WHAT THE TASK ASKS » A stretch of the entries below is to be set down exactly, running from the line with "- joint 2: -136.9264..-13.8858" through the line with "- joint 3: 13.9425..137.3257", both included, and no other line.

== EXERCISE DATA

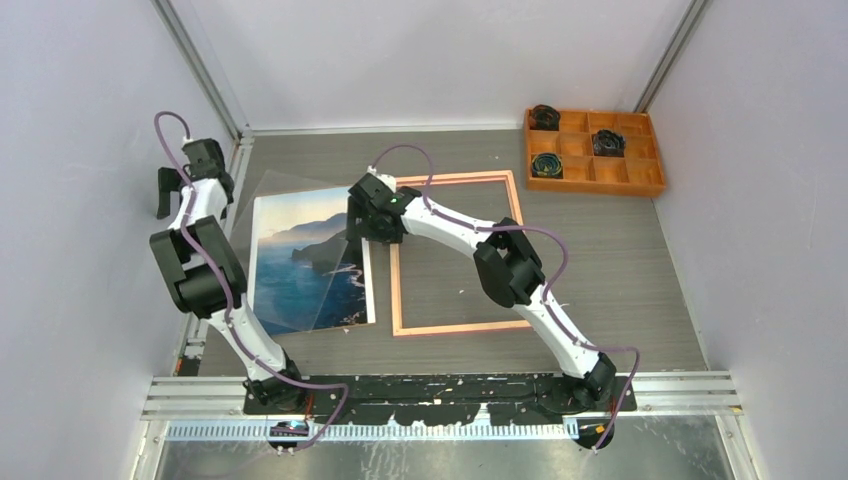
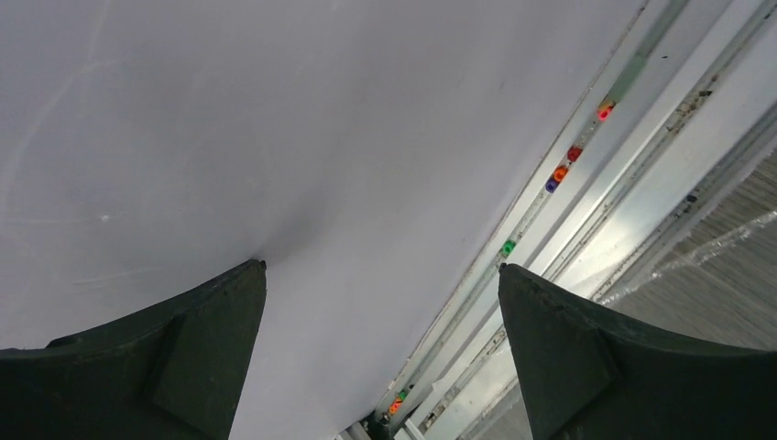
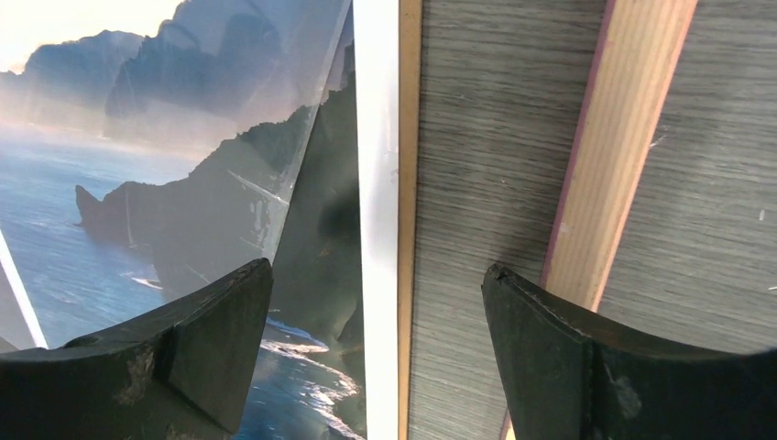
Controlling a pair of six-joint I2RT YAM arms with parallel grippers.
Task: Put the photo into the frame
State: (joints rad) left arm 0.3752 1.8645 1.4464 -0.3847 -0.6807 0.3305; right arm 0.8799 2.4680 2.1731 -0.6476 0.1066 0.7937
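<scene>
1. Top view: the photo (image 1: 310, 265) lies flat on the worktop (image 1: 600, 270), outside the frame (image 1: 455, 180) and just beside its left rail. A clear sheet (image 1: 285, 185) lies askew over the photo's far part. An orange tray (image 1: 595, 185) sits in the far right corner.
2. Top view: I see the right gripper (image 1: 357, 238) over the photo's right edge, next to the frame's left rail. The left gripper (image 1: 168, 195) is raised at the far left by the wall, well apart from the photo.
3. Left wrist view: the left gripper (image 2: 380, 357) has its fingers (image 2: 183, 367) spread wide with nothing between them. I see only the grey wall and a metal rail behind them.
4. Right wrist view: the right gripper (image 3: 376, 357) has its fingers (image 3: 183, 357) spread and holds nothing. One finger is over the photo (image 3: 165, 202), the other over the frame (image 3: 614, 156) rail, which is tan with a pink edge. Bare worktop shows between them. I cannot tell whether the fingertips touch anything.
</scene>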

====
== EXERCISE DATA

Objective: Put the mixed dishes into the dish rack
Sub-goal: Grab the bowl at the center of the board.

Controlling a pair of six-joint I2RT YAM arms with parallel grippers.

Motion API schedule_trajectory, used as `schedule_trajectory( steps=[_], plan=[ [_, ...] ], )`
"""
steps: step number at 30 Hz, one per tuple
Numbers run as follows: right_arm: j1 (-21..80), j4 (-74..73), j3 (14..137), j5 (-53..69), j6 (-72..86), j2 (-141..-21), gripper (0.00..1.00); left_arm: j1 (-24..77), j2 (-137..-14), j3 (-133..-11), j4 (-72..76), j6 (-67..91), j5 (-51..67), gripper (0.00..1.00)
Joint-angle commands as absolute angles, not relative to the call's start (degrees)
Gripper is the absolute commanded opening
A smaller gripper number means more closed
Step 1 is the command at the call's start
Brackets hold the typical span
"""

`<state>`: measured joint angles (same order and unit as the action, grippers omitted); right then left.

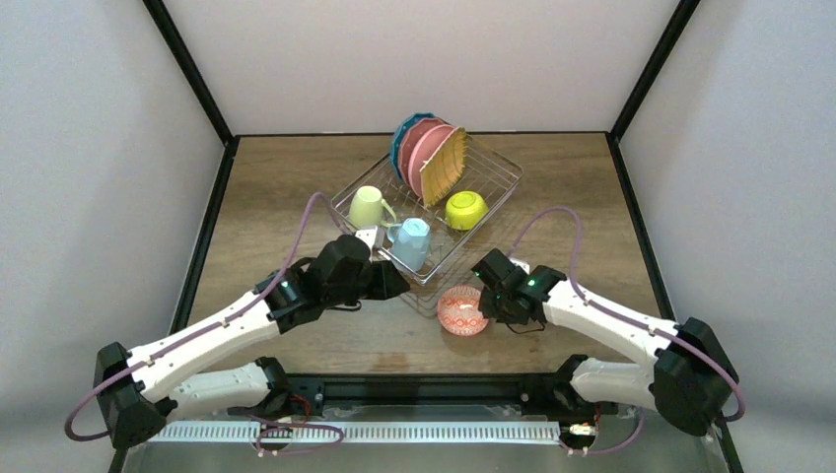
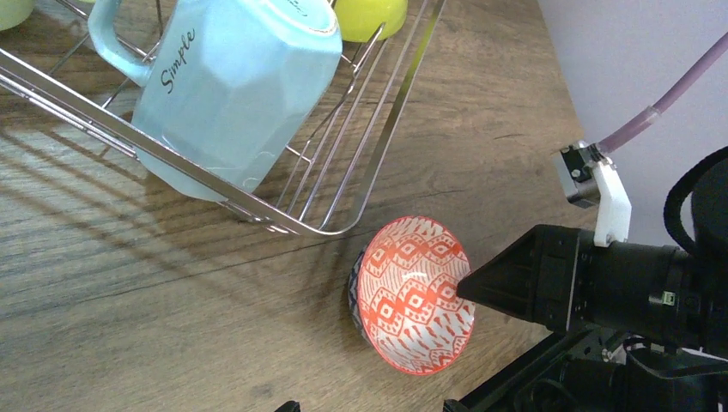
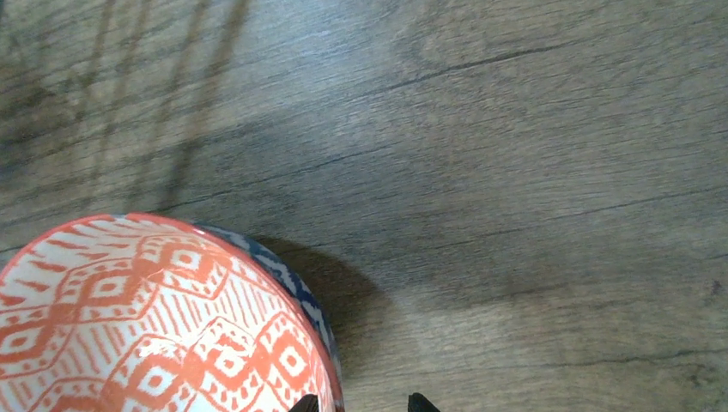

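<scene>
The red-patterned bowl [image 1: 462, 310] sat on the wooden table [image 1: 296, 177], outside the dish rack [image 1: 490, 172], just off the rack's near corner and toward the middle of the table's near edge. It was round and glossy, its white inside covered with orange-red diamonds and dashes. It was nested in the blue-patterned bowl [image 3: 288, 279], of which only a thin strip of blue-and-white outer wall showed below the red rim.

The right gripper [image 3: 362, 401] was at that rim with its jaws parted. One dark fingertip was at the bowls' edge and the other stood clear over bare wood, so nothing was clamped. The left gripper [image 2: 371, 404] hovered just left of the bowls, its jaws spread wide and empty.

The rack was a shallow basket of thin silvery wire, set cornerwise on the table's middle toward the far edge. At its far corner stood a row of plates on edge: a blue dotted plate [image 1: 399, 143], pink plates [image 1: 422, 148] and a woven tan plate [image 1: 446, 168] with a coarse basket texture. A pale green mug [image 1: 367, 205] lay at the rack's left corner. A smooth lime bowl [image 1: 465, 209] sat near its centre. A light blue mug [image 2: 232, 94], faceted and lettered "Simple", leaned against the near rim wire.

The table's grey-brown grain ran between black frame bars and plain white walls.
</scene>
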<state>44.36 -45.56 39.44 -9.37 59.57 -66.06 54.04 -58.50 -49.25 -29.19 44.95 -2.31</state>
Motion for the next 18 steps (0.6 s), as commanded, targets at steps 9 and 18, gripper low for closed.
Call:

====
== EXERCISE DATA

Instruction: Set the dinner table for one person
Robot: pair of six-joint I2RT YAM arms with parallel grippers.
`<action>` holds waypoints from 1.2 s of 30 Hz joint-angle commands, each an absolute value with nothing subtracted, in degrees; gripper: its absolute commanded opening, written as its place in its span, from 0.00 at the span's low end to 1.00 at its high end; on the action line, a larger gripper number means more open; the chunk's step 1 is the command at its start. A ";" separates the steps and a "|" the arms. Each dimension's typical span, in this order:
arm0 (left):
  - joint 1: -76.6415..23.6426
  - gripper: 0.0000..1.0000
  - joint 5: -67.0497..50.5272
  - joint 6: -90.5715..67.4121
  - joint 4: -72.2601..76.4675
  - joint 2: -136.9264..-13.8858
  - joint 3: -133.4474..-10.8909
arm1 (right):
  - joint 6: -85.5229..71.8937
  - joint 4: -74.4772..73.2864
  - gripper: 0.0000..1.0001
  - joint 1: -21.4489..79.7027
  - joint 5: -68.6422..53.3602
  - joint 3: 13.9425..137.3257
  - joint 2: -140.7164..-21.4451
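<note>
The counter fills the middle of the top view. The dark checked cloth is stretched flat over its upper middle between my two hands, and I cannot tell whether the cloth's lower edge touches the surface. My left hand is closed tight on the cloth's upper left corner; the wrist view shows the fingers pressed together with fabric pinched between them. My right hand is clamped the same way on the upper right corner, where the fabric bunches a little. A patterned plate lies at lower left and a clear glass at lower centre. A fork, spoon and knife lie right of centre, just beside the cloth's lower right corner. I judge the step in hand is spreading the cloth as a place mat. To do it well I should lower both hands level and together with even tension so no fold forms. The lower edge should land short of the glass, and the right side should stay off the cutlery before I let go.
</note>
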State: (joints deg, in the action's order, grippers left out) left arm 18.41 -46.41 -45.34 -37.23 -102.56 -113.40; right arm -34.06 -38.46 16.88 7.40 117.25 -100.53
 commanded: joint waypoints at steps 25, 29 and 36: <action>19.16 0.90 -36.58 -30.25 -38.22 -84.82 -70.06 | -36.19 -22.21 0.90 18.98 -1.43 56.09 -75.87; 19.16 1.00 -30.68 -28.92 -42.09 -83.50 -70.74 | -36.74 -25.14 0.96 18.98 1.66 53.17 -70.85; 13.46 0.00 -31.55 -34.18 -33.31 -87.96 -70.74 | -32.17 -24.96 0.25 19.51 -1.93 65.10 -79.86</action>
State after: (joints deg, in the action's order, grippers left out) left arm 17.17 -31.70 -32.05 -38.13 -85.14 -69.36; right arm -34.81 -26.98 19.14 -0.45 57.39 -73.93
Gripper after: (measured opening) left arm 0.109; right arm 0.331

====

RESPONSE TO THE EXERCISE »
  - joint 2: -136.9264..-13.8858
  - joint 3: -133.4474..-10.8909
arm1 (right):
  - joint 6: -85.5229..71.8937
  - joint 4: -74.4772..73.2864
  - gripper: 0.0000..1.0001
  - joint 1: -21.4489..79.7027
  - joint 5: -68.6422..53.3602
  - joint 3: 13.9425..137.3257

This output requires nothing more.